[Stored records]
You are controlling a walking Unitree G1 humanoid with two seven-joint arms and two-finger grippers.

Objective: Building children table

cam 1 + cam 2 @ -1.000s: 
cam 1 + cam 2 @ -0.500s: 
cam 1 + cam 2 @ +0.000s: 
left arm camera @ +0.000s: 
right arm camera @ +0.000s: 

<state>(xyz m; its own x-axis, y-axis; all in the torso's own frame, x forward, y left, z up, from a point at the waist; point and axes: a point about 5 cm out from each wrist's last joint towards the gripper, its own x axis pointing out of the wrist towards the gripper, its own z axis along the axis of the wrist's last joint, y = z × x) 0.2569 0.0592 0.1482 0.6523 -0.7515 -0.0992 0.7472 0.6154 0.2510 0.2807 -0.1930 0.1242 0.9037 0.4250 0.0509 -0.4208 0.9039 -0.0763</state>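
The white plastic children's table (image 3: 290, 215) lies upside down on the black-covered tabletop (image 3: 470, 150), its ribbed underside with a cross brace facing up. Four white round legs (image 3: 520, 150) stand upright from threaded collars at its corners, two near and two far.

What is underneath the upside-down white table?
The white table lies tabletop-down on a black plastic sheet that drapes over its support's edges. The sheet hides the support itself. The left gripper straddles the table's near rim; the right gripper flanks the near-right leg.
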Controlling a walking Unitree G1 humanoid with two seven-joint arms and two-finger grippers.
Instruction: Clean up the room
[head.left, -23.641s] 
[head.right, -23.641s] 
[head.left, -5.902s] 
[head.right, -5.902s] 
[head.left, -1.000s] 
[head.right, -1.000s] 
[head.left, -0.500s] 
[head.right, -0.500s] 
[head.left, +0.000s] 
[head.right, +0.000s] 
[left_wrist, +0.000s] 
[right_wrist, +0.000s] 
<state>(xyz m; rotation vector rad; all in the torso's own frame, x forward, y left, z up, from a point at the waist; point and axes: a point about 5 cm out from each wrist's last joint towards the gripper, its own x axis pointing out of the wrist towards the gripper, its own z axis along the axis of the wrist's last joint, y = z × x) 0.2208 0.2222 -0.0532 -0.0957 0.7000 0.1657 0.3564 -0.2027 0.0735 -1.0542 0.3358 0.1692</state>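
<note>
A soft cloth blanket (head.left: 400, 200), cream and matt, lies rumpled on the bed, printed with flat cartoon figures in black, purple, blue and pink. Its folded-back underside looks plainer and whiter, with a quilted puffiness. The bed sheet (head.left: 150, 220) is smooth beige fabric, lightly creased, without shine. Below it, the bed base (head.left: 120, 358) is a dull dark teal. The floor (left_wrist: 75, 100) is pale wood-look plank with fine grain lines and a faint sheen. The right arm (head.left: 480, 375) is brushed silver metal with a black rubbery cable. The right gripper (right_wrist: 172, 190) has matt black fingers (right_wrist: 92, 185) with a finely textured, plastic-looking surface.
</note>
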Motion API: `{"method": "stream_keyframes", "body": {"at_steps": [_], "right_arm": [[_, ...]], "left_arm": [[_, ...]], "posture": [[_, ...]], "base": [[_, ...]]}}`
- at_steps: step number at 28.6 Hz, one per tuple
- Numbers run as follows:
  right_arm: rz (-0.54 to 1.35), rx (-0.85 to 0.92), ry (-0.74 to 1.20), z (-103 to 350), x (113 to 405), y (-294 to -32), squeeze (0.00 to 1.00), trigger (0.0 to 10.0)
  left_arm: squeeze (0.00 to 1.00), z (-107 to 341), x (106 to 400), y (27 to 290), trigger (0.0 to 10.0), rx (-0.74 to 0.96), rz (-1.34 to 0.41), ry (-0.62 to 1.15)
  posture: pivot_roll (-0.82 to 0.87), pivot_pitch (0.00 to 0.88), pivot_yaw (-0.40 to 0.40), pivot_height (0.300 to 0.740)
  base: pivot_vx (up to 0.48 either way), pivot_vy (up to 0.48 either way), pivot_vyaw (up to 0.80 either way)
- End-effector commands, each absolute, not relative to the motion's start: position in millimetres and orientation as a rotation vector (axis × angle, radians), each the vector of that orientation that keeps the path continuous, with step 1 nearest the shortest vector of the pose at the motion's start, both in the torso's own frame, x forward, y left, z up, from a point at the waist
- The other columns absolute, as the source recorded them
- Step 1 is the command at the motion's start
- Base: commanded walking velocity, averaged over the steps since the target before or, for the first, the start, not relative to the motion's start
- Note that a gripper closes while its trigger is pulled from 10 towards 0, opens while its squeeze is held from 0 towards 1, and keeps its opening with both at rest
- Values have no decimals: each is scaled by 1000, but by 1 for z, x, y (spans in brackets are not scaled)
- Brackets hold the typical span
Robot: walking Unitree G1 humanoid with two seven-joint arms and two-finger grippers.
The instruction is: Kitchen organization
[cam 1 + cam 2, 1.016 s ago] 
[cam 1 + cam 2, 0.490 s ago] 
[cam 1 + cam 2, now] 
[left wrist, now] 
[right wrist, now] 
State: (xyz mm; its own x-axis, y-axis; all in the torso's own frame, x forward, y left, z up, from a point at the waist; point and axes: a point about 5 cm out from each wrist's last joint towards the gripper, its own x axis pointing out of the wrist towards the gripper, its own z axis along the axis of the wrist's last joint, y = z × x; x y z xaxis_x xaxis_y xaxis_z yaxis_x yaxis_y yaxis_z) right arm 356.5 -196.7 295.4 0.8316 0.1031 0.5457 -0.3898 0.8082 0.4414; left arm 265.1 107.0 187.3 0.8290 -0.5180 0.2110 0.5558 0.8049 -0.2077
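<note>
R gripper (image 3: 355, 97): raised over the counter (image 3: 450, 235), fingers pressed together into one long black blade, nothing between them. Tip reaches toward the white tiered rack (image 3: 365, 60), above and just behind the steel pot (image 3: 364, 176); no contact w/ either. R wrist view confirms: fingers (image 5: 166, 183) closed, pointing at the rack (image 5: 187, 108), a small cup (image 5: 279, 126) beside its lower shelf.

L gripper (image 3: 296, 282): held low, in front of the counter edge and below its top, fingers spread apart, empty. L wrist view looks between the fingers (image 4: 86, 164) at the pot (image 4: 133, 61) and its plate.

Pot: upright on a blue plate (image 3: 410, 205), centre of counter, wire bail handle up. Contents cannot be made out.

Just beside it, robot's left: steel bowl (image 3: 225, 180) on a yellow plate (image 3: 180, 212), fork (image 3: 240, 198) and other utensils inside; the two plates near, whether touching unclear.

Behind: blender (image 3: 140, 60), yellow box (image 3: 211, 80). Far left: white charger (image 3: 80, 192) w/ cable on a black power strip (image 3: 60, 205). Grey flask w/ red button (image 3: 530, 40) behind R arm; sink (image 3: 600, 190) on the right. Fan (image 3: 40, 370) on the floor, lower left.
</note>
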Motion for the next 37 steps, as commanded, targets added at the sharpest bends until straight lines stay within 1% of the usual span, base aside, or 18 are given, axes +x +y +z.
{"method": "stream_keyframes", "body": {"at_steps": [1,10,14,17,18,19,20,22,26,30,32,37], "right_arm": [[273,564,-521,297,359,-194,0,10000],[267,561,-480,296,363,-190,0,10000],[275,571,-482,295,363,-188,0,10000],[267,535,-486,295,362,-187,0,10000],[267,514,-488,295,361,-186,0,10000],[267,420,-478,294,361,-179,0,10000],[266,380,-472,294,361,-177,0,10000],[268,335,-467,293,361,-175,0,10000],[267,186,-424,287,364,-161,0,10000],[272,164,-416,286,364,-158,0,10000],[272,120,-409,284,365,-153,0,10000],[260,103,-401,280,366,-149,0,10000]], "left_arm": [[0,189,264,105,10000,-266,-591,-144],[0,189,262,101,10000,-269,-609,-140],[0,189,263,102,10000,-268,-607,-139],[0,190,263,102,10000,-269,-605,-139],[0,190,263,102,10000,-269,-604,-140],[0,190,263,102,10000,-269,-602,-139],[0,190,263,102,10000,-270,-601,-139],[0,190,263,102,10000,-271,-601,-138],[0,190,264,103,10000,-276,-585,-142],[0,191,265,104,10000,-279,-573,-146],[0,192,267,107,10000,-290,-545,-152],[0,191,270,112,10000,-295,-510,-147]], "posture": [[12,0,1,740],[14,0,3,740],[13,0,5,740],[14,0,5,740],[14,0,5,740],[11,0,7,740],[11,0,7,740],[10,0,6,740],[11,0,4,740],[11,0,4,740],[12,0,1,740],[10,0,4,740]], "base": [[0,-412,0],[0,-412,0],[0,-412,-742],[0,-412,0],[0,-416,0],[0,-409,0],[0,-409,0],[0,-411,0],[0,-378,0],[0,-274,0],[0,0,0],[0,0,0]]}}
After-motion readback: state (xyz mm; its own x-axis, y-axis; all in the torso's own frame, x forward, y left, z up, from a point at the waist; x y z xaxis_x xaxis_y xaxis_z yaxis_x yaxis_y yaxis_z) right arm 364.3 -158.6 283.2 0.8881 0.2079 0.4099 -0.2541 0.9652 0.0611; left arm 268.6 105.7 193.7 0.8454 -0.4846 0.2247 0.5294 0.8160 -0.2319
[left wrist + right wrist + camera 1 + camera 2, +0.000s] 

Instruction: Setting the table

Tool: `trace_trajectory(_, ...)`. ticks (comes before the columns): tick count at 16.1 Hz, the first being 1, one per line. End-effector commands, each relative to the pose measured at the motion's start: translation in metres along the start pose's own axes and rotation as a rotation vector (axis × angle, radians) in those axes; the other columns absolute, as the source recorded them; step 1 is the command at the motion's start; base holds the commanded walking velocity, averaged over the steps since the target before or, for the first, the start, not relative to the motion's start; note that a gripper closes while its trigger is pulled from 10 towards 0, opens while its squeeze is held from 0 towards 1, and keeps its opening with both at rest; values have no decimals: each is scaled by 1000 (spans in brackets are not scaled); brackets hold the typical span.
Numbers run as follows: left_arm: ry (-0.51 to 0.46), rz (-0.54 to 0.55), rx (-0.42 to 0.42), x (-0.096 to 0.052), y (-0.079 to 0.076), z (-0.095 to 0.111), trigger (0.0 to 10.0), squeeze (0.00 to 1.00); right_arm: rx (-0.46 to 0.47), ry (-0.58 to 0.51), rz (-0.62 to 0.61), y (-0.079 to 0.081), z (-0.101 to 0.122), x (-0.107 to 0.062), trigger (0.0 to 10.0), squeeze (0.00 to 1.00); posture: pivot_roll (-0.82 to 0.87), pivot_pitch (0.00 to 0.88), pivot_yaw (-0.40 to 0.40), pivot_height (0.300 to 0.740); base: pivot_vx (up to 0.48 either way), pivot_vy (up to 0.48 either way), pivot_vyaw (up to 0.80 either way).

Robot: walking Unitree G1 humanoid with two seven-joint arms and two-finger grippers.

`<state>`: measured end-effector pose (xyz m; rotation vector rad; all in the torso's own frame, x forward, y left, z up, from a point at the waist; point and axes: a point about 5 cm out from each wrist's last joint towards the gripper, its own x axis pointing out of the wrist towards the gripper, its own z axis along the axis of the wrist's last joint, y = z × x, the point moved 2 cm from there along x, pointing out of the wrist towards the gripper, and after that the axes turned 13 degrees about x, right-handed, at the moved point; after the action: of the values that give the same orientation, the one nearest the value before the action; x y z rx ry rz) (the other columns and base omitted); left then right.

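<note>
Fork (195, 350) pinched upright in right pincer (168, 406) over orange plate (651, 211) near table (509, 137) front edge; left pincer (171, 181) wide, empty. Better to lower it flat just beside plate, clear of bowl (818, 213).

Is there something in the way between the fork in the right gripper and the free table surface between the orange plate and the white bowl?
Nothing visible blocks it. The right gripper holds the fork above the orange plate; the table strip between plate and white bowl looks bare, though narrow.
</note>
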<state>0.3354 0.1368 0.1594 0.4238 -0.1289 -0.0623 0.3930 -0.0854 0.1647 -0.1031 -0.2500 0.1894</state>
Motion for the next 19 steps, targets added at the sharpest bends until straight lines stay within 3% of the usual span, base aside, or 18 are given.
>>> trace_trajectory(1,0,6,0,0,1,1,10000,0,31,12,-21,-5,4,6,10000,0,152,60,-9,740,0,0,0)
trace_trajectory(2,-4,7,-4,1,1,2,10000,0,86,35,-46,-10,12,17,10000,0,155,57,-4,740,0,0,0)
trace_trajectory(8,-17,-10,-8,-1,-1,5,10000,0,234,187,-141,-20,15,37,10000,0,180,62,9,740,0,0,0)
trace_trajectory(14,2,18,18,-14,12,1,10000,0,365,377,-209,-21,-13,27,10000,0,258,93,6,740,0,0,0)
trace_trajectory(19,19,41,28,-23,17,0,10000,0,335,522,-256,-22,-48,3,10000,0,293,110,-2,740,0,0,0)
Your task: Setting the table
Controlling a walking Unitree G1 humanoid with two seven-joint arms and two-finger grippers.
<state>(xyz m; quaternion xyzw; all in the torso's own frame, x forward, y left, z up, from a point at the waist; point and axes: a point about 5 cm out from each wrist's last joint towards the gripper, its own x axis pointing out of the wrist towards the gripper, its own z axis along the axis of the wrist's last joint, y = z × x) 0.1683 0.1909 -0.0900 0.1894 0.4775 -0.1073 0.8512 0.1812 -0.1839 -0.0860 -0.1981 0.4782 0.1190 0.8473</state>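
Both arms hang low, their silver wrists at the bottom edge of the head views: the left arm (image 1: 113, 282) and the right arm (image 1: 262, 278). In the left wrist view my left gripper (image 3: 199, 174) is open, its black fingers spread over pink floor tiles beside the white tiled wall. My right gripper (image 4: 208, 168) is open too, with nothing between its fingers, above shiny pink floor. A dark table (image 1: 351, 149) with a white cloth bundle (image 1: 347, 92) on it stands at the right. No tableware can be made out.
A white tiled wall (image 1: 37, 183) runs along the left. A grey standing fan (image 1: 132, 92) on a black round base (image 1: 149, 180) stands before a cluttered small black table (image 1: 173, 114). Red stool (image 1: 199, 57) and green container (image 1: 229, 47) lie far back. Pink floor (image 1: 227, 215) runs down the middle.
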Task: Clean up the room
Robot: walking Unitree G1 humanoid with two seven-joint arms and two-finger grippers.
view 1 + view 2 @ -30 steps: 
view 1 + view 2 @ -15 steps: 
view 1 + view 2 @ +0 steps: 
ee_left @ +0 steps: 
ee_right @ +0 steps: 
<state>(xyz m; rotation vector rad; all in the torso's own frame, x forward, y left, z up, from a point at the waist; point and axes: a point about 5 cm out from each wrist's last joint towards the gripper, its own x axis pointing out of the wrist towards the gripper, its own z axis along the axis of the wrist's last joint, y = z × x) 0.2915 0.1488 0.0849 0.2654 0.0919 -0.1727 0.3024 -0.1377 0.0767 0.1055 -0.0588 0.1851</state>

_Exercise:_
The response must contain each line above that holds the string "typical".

_Response area:_
- Brackets hold the typical span
Tool: `trace_trajectory(_, ...)`. ticks (comes before the columns): tick count at 16.1 Hz, the first being 1, one per line. End-effector commands, each relative to the pose measured at the motion's start: translation in metres along the start pose's own axes and rotation as a rotation vector (axis × angle, radians) in those axes; the other columns absolute, as the source recorded them; step 1 is the command at the motion's start; base holds the commanded walking velocity, averaged over the steps since the target before or, for the first, the start, not relative to the motion's start; note that a gripper closes while its trigger is pulled from 10 towards 0, opens while its squeeze is held from 0 towards 1, and keeps its opening with both at rest; values have no decimals: each is scaled by 1000 (spans in brackets are not scaled); brackets hold the typical span.

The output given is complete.